Photo of the Parole Board of Canada decision to extend day parole for Jason Cofell. (Photo by Matt Weverink)

Another Six Months Of Day Parole For Cofell

A former Chatham resident who murdered a teen and killed the boy’s grandparents more than 25 years ago will get to spend another six months out on day parole.

The Parole Board of Canada (PBC) is extending 44-year-old Jason Cofell’s parole for the third time since he was released to a Community Residential Facility at an undisclosed location in May 2016.

He still needs to obey several strict conditions, though. Cofell has been ordered to stay away from members of the victims’ family and he needs to undergo psychological counselling. He’s also not allowed to associate with anyone he knows or believes may be involved in criminal activity, and he can’t associate with anyone who is a member of the Canadian Armed Forces, except with written authorization from his Parole Officer.

Cofell was previously sentenced to life in prison with no parole for 25 years after pleading guilty to murdering 18-year-old Jasen Pangburn and Virginia and Alfred Critchley in 1991.

The PBC’s latest decision, dated October 30, 2017, notes an assessment in September 2017 indicated that during the past six months of Cofell’s parole, “there have been no issues or concerns,” adding he “[continues] to present as compliant with release conditions” and maintains a “positive attitude toward supervision.” Cofell is also described as “pleasant and co-operative with members of his Case Management Team.”

The report says Cofell had been using regular weekend passes to visit his father over the summer until his father passed away on September 9, 2017. It goes on to say that his parole officer reports Cofell feels “shocked and saddened by this loss” and that he is “still processing” his grief, but that he also appears to be coping well at this time.

According to the report, Cofell is also actively involved in some training programs and tournaments at a martial arts centre while he also continues to focus on getting a job and working toward establishing a jewellery business.

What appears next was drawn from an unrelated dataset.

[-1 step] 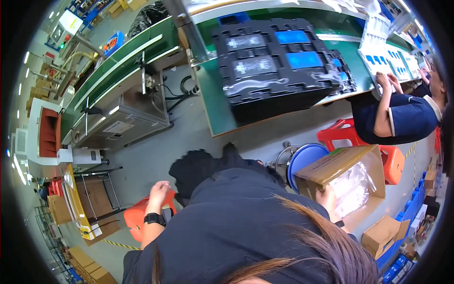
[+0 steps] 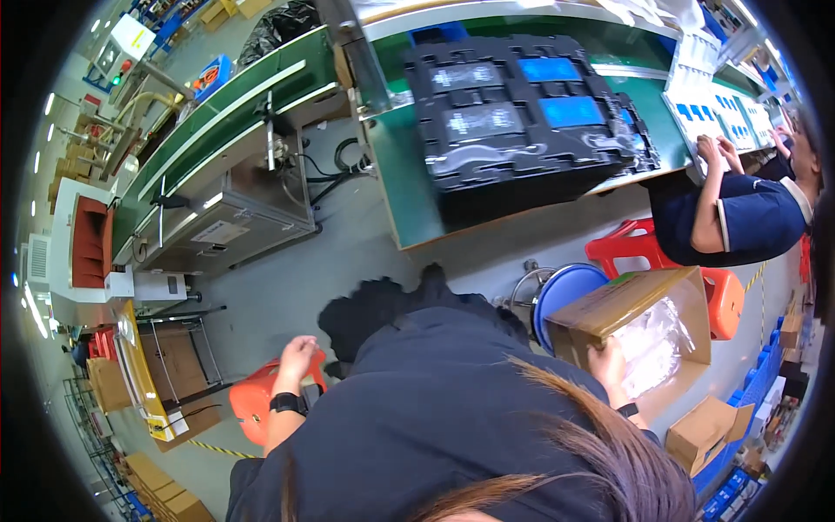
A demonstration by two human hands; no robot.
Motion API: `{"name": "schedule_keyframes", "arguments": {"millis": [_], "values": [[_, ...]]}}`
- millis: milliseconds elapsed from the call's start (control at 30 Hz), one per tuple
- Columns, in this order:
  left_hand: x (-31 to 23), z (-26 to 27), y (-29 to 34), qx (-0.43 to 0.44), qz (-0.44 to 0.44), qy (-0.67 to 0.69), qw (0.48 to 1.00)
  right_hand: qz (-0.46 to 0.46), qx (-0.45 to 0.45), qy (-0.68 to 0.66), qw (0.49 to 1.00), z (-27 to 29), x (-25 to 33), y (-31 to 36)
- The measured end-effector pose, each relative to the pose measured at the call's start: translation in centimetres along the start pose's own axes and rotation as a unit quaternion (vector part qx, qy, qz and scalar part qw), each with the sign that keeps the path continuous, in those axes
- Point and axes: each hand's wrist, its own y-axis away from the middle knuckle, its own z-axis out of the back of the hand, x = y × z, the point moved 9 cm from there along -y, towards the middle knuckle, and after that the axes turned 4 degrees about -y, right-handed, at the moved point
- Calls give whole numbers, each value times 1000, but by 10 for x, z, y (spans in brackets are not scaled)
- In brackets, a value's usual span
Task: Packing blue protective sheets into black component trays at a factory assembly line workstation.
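My right hand is closed on the near edge of an open cardboard box, which is tilted on its side at the right. Inside the box, clear plastic film shows, and what lies under it cannot be made out. On the left, my left hand hangs with loosely bent fingers and nothing visible in it. A red stool stands partly behind that hand and wrist. The box lies close beside a round blue stool.
Ahead, a stack of black trays with blue and clear-wrapped pieces sits on a green workbench. At the right another person works at the bench, near a red chair. A smaller open carton lies at lower right.
The black trays and bench sit slightly further right in the picture, as the view shifts a little. My right hand keeps its hold on the box.
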Motion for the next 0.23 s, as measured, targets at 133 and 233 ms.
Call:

Cofell also obtained his driver’s license over the summer and reportedly plans to buy a car when he can afford one.

The written decision adds that a psychological report from July 2017 indicates that Cofell is still “assessed as a low range of risk for re-offending or violating the conditions of [his] release.”

The latest Correctional Plan Update from September 2017 notes that Cofell still has room for improvement in the areas of social interaction and personal/emotional orientation, adding his accountability and motivation level are rated as “high” and his potential for reintegration is considered “medium.”

The PBC also notes in its report, which is directed to Cofell, that “based on the information updates provided… regarding your release in the community, and noting that you suffered a family loss during that time, it is the Board’s conclusion that your risk has not increased” and that his reintegration is heading in the right direction.

As a result, the PBC is granting Cofell special release privileges that will allow him to spend four nights a week at a satellite apartment that is located on the same property as the half-way house where he will spend the remaining three nights.